“I’m so sick of everything being such drama with her! Just get over it!”
I was sitting in a lecture room prepared for the session. I’d done all the prep work two days before to calm my anxiety as much as possible. My leg was still shaking my leg in class. Then, a surprise mock test was given out.
To many, this might feel shocking or unexpected, but for those with anxiety, it’s like being punched in the face.
The anxiety that follows can be debilitating, especially if you’re fighting off a panic attack and trying to remain as calm and “normal” as you can — only to then hear a friend of all people say, “Ugh, I’m so sick of everything being such a drama with her! Just get over it.”
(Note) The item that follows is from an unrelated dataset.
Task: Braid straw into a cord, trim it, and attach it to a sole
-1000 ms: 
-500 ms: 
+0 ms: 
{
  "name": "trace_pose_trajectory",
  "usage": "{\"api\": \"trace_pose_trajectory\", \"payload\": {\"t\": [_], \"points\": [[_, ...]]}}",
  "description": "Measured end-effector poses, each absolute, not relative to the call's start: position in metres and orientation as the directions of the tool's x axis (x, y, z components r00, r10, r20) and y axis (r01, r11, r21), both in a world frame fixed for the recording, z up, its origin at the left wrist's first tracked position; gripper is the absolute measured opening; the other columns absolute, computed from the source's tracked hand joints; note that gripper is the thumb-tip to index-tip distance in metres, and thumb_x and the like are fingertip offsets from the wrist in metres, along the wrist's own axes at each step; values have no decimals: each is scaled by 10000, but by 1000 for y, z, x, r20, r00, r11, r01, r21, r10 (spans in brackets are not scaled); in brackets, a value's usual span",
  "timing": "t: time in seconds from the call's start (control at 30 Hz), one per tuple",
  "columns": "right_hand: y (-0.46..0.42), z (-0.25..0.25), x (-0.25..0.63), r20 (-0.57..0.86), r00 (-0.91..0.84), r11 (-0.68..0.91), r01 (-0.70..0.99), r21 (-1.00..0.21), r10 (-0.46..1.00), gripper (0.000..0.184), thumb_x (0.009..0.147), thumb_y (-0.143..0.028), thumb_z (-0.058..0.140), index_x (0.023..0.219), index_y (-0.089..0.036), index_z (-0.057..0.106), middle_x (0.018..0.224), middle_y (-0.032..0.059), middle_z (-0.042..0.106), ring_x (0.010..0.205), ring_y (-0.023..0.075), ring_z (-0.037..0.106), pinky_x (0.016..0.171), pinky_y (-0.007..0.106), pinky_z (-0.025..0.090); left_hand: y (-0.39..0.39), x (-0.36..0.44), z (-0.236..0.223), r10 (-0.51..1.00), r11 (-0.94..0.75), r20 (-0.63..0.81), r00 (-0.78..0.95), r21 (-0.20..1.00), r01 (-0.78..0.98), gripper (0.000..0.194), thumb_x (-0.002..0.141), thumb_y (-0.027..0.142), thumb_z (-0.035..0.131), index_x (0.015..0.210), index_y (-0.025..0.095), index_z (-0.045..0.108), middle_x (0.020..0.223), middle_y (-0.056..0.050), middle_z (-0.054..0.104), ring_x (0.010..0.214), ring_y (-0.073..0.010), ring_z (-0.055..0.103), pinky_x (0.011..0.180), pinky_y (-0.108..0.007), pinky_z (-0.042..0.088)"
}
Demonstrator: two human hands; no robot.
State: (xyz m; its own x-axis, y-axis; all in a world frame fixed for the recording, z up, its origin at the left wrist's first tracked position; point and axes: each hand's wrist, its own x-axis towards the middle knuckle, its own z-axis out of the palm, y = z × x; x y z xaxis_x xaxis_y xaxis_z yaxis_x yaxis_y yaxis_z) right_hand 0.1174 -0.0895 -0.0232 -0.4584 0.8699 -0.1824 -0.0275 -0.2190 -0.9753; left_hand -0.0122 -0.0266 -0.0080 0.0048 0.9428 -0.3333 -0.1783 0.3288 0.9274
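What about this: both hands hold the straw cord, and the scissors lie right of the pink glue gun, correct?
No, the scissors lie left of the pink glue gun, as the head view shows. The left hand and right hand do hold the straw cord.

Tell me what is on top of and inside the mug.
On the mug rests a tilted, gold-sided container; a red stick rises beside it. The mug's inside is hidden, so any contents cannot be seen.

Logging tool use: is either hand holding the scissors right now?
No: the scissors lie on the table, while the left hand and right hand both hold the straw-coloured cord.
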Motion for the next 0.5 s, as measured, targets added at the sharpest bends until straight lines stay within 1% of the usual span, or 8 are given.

The whole world you’d built up with trust and understanding suddenly comes crashing down. The safety you thought you had with that friend disappears, and you’re back to feeling alone and isolated once again.
Everyone’s a stranger.
The reminder of how little people understand, even those close to you, hits you like a train, and the heavy weight of the burden you carry becomes obvious yet again. You feel like someone in a world parallel to theirs; you can talk and interact but you’re reminded you’re different, the rules of their world are entirely different to yours, and they’ll never truly understand what it’s like living on your side.
It’s hard to tell which pain is worse, the pain and guilt from “burdening” others with your problem or that no one understands. Believe it or not, it’s not fun for us either.
We’re sick of the drama that comes with anxiety. We hate how unexpected it is and how quickly it takes control. No one wants to struggle, and we don’t want to be a burden, so when a friend becomes “sick of us,” we remember everyone’s a stranger and it’s easier to stay like that because then fewer people get hurt.
“Just get over it.”
The phrase that makes you realize people don’t understand you. Even those closest to you feel like strangers who may never see the world you live in the way you do, and it makes life hard, and it makes you push people away.
But despite all this, there are people in your world who understand. There are people who can help. The difficulty is just finding them in the sea of strangers you wade through every day.